Face Identity Disentanglement via Latent Space Mapping [SIGGRAPH ASIA 2020]

Overview

Face Identity Disentanglement via Latent Space Mapping

Description

Official Implementation of the paper Face Identity Disentanglement via Latent Space Mapping for both training and evaluation.

Face Identity Disentanglement via Latent Space Mapping
Yotam Nitzan1, Amit Bermano1, Yangyan Li2, Daniel Cohen-Or1
1Tel-Aviv University, 2Alibaba
https://arxiv.org/abs/2005.07728

Abstract: Learning disentangled representations of data is a fundamental problem in artificial intelligence. Specifically, disentangled latent representations allow generative models to control and compose the disentangled factors in the synthesis process. Current methods, however, require extensive supervision and training, or instead, noticeably compromise quality. In this paper, we present a method that learns how to represent data in a disentangled way, with minimal supervision, manifested solely using available pre-trained networks. Our key insight is to decouple the processes of disentanglement and synthesis, by employing a leading pre-trained unconditional image generator, such as StyleGAN. By learning to map into its latent space, we leverage both its state-of-the-art quality, and its rich and expressive latent space, without the burden of training it. We demonstrate our approach on the complex and high dimensional domain of human heads. We evaluate our method qualitatively and quantitatively, and exhibit its success with de-identification operations and with temporal identity coherency in image sequences. Through extensive experimentation, we show that our method successfully disentangles identity from other facial attributes, surpassing existing methods, even though they require more training and supervision.

Setup

To setup everything you need check out the setup instructions.

Training

Preparing the Dataset

The dataset is comprised of StyleGAN-generated images and W latent codes, both are generated from a single StyleGAN model.
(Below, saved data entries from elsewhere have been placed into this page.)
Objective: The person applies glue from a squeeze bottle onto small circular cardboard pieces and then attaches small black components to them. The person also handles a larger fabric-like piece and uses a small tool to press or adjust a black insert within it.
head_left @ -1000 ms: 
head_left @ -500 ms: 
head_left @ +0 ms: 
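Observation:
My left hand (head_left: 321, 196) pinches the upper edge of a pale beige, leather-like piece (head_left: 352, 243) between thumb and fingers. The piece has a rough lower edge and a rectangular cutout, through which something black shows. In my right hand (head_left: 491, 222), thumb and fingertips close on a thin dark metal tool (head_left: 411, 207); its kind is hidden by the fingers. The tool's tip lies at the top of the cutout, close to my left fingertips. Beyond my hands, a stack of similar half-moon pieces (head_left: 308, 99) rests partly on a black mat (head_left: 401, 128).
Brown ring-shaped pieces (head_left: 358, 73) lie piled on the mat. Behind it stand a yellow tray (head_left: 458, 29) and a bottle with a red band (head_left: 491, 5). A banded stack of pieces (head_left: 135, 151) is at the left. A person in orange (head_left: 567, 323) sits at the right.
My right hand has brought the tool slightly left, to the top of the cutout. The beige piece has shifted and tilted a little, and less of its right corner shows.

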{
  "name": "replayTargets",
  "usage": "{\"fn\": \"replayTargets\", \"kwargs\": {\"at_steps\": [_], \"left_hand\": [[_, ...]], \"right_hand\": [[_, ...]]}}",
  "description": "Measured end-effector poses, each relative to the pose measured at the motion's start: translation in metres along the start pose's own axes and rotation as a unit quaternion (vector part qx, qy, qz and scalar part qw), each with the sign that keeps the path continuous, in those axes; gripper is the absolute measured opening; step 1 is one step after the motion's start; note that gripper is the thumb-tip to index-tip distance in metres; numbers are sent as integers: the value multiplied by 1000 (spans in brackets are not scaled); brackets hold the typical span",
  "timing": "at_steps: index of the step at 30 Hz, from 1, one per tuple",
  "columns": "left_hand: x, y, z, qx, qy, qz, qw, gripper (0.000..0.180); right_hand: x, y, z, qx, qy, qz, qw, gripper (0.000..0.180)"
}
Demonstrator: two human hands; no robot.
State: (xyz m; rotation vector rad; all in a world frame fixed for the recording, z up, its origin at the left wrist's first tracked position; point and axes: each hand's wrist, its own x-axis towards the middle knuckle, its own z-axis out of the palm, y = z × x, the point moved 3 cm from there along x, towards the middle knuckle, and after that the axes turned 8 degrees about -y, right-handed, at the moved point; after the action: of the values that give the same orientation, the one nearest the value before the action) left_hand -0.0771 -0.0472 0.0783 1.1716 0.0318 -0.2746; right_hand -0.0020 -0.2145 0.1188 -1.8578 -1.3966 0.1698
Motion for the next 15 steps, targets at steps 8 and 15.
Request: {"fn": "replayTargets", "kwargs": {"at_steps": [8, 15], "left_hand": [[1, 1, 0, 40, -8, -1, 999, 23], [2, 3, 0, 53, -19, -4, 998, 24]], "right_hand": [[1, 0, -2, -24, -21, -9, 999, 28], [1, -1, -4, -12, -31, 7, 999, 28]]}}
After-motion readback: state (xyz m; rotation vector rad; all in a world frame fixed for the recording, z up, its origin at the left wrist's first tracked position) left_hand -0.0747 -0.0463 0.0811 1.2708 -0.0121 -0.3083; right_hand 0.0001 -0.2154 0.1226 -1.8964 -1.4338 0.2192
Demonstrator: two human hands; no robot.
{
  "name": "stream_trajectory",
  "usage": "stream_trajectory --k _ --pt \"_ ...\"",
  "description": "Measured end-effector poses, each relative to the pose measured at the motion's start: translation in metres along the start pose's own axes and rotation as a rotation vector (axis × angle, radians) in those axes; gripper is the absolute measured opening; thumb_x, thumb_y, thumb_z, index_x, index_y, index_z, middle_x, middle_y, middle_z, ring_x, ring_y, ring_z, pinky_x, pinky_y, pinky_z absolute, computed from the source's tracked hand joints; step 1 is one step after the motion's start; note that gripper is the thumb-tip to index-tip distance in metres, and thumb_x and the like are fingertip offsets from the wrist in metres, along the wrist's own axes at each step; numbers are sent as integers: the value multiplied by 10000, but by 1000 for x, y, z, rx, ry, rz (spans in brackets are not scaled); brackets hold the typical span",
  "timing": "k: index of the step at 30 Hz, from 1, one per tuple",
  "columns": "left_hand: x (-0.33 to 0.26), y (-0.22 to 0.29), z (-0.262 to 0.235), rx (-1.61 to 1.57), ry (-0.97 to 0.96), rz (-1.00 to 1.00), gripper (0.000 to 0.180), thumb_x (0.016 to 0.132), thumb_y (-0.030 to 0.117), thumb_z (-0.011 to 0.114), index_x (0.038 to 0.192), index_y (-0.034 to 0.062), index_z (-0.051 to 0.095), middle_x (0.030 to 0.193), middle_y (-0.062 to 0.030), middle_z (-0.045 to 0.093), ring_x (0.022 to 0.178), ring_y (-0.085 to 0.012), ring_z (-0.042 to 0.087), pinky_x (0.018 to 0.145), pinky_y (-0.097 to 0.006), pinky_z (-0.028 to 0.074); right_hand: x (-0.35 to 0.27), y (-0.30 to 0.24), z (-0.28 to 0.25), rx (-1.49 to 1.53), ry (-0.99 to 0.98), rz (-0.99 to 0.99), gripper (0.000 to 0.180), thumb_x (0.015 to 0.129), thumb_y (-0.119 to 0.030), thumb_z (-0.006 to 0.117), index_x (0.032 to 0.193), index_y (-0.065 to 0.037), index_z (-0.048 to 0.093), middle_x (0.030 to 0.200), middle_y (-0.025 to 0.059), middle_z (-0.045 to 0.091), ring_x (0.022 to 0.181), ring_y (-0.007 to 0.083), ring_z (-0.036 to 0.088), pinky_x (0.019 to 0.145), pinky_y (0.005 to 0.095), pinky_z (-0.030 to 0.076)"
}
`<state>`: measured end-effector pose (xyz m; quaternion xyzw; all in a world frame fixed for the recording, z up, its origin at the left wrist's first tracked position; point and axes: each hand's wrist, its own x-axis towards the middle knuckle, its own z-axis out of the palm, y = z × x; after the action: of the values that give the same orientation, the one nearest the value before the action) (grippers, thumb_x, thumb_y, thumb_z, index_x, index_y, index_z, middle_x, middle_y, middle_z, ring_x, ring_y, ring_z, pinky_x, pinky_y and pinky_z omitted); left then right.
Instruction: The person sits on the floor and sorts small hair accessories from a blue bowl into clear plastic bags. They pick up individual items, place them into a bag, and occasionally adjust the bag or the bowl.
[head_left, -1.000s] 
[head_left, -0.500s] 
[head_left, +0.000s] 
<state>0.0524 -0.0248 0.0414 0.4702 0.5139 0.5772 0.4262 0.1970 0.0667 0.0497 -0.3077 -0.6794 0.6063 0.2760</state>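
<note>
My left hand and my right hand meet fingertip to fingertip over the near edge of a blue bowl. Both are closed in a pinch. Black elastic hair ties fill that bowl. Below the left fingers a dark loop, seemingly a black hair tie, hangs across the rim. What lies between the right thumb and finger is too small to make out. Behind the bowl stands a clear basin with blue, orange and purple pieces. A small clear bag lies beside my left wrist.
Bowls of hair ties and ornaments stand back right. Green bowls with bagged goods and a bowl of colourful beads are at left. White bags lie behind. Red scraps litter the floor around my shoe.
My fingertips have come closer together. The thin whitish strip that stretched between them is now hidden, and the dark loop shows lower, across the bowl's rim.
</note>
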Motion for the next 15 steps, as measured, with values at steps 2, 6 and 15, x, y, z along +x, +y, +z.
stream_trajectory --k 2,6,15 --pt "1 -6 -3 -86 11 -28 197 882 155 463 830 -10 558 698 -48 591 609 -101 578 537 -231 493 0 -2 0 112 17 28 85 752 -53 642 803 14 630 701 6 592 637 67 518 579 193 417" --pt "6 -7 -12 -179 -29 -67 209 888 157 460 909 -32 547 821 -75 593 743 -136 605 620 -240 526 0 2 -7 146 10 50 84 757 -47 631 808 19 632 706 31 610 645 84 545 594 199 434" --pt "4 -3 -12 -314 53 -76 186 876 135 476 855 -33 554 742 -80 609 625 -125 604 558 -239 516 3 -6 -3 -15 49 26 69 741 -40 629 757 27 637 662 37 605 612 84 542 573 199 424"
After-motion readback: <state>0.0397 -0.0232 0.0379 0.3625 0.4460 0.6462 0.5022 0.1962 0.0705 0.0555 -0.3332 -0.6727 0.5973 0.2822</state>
We also use real images from FFHQ to evaluate quality at test time.

The dataset is assumed to be in the following structure:

Path Description
base directory Directory for all datasets
├  real FFHQ image dataset
├  dataset_N dataset for resolution NxN
│  ├  images images generated by StyleGAN
│  └  ws W latent codes generated by StyleGAN

To generate the dataset_N directory, run:

cd utils\
python generate_fake_data.py \ 
    --resolution N \
    --batch_size BATCH_SIZE \
    --output_path OUTPUT_PATH \
    --pretrained_models_path PRETRAINED_MODELS_PATH \
    --num_images NUM_IMAGES \
    --gpu GPU

It will generate an image dataset in similar format to FFHQ.

Start training

To train the model as done in the paper

python main.py
    NAME
    --resolution N
    --pretrained_models_path PRETRAINED_MODELS_PATH
    --dataset BASE_DATASET_DIR
    --batch_size BATCH_SIZE
    --cross_frequency 3
    --train_data_size 70000
    --results_dir RESULTS_DIR        

Please run python main.py -h for more details.

Inference

For convenience, there are a few inference functions - each serving a different use case. The functions are resolved using the name of the function.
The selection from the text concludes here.